また、ゼロコロナ対策を理由として政治的に‘隔離’されてきた多数の人々が、同政策の解除に伴って‘死亡’させられているのかもしれません。そしてより恐ろしい推測は、火葬場逼迫の原因は、数週間ほど前から全国的な広がりを見せてきたゼロコロナ反対運動の際に、中国共産党一党独裁体制並びに習近平国家主席による個人独裁体制に反対する人々を粛正してしまったというものです。ゼロコロナ対策の緩和により、抗議活動は沈静化したように見えますが、本当のところは、中国政府は先端技術を用いてこっそりと‘天安門事件’を繰り返したかもしれないのです。あるいは、中国政府は、再度、全世界をパンデミックの恐怖に陥れるために、敢えてゼロコロナ対策を批判するデモを誘導し、国民の‘自発的’な批判の声に応えるという形で国境を開放したのかもしれません。

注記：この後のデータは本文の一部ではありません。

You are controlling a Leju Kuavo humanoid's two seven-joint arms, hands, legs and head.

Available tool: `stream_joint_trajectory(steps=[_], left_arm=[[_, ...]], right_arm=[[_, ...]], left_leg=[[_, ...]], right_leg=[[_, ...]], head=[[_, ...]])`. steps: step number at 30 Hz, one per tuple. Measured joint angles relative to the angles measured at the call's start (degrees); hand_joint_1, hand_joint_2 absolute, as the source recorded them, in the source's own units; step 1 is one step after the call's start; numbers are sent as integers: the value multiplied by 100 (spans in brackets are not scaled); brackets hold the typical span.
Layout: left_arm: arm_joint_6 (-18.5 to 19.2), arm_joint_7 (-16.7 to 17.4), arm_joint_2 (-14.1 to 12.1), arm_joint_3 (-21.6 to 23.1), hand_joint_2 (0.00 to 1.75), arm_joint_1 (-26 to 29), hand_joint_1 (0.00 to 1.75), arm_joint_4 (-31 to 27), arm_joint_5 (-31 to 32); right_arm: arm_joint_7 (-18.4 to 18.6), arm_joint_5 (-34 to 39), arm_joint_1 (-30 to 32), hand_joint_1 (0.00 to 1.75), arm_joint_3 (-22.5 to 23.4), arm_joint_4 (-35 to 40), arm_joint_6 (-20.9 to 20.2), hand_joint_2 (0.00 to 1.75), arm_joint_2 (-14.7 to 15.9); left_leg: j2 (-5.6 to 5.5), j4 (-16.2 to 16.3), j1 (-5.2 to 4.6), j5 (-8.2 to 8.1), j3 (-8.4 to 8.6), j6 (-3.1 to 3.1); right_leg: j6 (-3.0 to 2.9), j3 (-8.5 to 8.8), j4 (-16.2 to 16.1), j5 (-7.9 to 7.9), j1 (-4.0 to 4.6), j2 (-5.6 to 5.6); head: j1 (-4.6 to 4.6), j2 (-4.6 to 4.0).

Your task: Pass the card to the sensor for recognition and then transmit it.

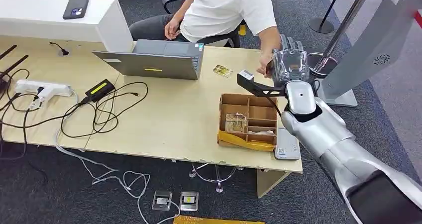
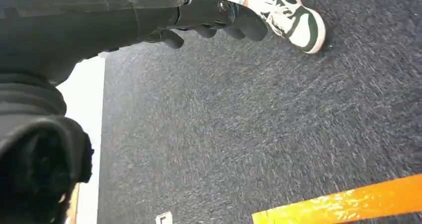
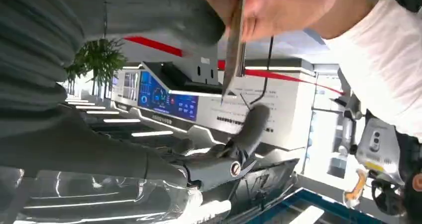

こうした推測の他にも、習政権が推進してきたゼロコロナ政策の正しさを内外に知らしめるために、中国政府が、コロナ感染死亡者急増を演出している可能性もありましょう。民主主義への‘しっぺ返し’の意味を込めて・・・(‘国民の声など聞く必要はなく、独裁体制の方が正しい’と言いたい・・・)。何れにしましても、権謀術数に長けた中国のことですから、最悪のシナリオが次から次へと頭に浮かんでしまうのです。そして、その背後には、コロナ利権で潤う、あるいは、人類支配への工程表を先に進めたい金融財閥系勢力、即ち、世界権力が隠れているのかもしれません。果たして、この推理、荒唐無稽な陰謀論として片付けることができるのでしょうか。